The wsrep_sync_wait Knob Is Not a Minor Setting
Galera’s documentation treats wsrep_sync_wait as a performance tuning parameter. The Jepsen report frames it as a correctness parameter. The distinction matters for how operators reason about their deployments.
The parameter is a bitmask. Value 1 enables sync before reads; value 2 enables sync before writes; value 3 enables both. The default is 0, which enables neither. For most OLTP applications, setting it to 1 is the minimum required to get read consistency that matches what developers intuitively expect from a database cluster.
The MariaDB Knowledge Base entry on wsrep_sync_wait explains the semantics, but the connection between this setting and the consistency guarantees the cluster provides is underemphasized in deployment guides and tutorials. Many teams discover the stale-read behavior in production rather than in testing, which is precisely what Jepsen-style testing is designed to prevent.
How This Compares to MySQL Group Replication
MySQL Group Replication, which powers MySQL InnoDB Cluster, uses Paxos (via the XCom component) for transaction ordering rather than Galera’s EVS protocol. This gives Group Replication stronger formal guarantees around membership changes and split-brain scenarios.
But on write-set certification, Group Replication shares Galera’s fundamental limitation. In multi-primary mode, write sets are certified against each other using row-level key overlap, read sets are not tracked, and write skew is possible. The Group Replication documentation explicitly notes multi-primary mode limitations and recommends single-primary mode for workloads requiring strong consistency.
Single-primary Group Replication avoids the write-skew problem by routing all writes through one node, making it effectively a primary-replica setup with automatic failover. Galera has no single-primary mode; all nodes are always writable. This is both a feature and a constraint. Applications that need the write scalability of multi-master replication must accept the consistency trade-offs that come with it, or they must implement application-level conflict resolution.

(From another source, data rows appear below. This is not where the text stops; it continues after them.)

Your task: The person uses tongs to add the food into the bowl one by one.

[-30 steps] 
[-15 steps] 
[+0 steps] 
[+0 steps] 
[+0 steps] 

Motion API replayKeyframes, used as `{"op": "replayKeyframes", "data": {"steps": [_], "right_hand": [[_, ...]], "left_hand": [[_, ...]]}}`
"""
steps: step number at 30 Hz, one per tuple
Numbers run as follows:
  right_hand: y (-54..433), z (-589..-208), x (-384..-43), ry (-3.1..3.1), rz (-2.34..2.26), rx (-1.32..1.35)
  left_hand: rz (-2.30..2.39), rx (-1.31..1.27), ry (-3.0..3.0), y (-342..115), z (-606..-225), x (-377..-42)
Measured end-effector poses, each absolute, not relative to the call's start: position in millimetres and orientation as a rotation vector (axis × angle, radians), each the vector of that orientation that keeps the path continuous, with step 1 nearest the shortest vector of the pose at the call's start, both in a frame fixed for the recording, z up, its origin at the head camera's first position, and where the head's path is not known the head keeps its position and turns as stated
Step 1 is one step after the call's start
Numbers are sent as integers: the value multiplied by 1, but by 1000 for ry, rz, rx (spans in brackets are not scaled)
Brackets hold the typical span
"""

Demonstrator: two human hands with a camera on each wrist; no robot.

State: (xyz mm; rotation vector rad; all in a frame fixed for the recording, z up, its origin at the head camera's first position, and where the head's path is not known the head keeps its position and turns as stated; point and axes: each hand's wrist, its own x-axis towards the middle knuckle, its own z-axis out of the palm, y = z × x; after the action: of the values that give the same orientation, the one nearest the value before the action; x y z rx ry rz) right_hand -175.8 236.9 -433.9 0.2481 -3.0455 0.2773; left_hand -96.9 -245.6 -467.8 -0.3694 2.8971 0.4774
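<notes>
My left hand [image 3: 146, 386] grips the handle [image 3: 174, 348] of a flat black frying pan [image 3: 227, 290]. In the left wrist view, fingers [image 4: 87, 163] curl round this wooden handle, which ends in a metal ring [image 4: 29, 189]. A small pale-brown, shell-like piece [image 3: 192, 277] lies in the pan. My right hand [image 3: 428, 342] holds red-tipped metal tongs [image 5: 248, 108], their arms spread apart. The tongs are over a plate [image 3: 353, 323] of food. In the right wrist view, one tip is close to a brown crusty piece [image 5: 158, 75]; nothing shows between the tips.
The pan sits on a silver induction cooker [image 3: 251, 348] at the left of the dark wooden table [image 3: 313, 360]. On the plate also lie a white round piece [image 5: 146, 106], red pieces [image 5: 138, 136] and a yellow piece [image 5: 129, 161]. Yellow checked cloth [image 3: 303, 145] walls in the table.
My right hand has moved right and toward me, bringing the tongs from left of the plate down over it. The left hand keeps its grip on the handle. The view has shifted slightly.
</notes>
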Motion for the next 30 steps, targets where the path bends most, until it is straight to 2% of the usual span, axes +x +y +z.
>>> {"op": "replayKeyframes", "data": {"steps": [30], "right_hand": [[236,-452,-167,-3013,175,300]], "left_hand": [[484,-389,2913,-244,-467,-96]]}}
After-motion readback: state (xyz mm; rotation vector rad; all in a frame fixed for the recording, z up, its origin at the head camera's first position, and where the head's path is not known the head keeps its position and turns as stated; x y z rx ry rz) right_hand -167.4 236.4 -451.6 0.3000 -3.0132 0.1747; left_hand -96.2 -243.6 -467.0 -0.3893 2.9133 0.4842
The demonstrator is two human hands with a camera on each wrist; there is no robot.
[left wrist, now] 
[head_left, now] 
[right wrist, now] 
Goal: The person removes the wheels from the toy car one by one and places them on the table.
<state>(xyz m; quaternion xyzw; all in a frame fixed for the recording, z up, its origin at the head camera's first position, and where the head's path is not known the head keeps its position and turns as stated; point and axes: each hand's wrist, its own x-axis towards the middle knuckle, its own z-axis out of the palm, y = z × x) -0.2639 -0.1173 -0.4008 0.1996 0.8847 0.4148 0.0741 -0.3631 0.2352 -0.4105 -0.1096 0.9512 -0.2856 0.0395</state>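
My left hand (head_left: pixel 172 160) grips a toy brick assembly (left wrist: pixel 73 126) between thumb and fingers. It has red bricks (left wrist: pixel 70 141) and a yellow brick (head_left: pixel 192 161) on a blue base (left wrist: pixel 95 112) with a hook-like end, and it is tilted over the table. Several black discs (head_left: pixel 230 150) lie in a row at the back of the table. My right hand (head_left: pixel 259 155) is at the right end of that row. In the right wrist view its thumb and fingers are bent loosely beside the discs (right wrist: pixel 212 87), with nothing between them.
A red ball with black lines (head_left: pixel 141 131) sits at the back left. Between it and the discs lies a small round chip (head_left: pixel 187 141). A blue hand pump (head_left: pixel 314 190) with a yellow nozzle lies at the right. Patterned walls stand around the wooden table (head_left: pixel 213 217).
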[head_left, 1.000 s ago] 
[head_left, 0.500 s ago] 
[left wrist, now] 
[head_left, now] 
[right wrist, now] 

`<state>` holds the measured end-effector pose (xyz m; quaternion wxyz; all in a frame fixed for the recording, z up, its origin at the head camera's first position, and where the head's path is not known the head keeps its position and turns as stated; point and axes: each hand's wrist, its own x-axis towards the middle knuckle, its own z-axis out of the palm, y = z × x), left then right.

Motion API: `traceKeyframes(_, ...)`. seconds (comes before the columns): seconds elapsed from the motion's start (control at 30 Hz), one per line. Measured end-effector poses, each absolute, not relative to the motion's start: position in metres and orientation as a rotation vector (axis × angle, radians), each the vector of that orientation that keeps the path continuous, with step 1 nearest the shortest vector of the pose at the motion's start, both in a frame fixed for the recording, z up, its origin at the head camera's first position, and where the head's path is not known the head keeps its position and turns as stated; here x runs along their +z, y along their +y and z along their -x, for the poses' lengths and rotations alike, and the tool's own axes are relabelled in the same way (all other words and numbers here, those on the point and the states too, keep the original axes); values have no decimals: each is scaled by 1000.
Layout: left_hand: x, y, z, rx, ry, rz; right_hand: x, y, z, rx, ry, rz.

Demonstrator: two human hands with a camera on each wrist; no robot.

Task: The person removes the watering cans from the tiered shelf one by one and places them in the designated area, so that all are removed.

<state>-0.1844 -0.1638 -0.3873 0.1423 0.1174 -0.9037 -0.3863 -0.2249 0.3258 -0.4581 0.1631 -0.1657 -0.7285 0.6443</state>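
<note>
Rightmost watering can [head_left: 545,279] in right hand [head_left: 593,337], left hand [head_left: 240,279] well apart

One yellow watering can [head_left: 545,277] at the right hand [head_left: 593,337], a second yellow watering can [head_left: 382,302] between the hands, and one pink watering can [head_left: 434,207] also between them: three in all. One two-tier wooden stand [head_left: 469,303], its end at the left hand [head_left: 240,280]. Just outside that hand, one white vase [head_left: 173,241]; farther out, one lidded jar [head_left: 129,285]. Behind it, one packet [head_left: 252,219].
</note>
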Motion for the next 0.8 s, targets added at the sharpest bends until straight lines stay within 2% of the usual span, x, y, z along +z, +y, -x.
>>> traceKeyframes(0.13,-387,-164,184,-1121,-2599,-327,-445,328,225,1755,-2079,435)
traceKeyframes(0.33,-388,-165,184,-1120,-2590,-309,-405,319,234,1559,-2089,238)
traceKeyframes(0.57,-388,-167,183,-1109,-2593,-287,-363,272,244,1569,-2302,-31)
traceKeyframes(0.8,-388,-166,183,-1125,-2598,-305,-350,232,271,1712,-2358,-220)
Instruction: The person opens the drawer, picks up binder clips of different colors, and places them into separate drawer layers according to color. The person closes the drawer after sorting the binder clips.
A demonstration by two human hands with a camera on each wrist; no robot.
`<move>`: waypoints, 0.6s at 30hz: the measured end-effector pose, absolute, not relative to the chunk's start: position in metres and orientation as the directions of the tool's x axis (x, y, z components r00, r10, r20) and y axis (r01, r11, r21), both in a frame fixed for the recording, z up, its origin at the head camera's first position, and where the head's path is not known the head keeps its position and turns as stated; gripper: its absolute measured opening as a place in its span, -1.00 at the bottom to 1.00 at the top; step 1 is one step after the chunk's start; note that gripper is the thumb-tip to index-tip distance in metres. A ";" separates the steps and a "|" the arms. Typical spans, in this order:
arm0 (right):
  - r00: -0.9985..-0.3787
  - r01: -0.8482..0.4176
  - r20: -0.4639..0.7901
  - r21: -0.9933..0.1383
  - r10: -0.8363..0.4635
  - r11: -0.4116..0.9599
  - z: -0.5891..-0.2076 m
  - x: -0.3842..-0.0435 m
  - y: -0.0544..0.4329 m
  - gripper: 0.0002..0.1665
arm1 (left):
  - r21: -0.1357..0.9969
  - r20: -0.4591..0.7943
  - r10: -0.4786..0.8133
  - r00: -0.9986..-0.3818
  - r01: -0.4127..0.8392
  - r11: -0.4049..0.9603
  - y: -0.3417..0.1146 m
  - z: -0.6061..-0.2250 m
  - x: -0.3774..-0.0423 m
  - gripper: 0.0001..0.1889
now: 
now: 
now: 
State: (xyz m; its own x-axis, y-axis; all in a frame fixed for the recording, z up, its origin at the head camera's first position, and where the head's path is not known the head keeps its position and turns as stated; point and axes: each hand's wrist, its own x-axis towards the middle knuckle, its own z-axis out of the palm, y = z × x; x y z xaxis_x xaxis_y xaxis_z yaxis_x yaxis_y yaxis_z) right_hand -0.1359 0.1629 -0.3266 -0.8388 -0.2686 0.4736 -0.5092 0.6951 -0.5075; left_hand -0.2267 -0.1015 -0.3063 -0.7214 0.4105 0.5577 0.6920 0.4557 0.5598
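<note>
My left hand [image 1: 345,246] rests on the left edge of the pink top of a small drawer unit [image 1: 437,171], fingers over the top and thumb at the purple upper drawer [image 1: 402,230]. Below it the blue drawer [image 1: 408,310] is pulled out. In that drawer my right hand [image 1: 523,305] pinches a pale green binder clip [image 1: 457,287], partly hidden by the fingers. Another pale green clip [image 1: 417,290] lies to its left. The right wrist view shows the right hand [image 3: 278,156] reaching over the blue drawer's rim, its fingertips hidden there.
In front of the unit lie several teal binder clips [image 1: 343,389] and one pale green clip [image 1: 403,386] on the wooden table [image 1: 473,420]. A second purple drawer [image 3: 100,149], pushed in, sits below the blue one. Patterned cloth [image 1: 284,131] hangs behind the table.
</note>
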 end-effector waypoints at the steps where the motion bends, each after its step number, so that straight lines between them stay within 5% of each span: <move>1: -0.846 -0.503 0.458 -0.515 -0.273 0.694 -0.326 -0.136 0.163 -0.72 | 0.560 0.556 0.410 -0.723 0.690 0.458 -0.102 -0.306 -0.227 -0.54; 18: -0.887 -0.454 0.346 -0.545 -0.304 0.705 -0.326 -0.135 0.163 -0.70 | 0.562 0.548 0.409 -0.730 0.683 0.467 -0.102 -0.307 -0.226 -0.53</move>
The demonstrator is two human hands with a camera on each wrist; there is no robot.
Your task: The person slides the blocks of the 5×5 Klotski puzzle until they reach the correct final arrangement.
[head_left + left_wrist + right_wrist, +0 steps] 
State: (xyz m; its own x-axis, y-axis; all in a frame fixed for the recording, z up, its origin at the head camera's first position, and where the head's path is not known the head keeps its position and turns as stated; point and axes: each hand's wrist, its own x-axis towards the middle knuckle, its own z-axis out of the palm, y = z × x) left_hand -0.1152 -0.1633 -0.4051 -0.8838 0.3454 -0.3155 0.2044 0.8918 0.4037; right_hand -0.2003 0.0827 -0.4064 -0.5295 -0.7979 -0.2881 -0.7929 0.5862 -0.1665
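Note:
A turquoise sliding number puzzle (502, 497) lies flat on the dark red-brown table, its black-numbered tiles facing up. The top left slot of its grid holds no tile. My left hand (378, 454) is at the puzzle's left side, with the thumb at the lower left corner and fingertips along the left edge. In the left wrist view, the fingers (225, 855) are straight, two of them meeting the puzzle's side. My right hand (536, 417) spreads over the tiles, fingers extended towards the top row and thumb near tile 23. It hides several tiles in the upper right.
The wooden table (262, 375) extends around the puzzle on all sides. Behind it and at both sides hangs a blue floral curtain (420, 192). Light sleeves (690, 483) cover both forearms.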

The Broader Lesson from Jepsen’s Elle Checker
The fact that these anomalies were found with Elle rather than a traditional linearizability checker like Knossos is worth noting. Knossos models distributed systems as single-object registers and checks whether operations could have occurred in some legal sequential order. It is the right tool for key-value stores.
Elle models multi-object transactional workloads. It constructs a dependency graph where edges represent relationships between transactions (write-write, write-read, anti-dependency) and checks for cycles. Cycles in this graph correspond to named isolation anomalies in Adya’s taxonomy: G1a through G2-item, write skew, phantom reads, and lost updates. This is the correct framework for analyzing relational databases with multi-row transactions.
Galera had been deployed in production for over a decade before this analysis. The wsrep_sync_wait stale-read issue was known in the community. The certification false-negative and write-skew findings are less widely documented, and their formal characterization through Elle gives operators a precise vocabulary for the risks they are accepting.
The report does not conclude that Galera is unusable. It concludes that Galera should not be used as a drop-in replacement for a strongly consistent single-node database without careful attention to configuration and application design. That is a reasonable conclusion, and it is the kind of precision that distinguishes a Jepsen analysis from a vague caveat in a README. For teams running Galera in production, the report is a configuration audit checklist as much as it is a criticism.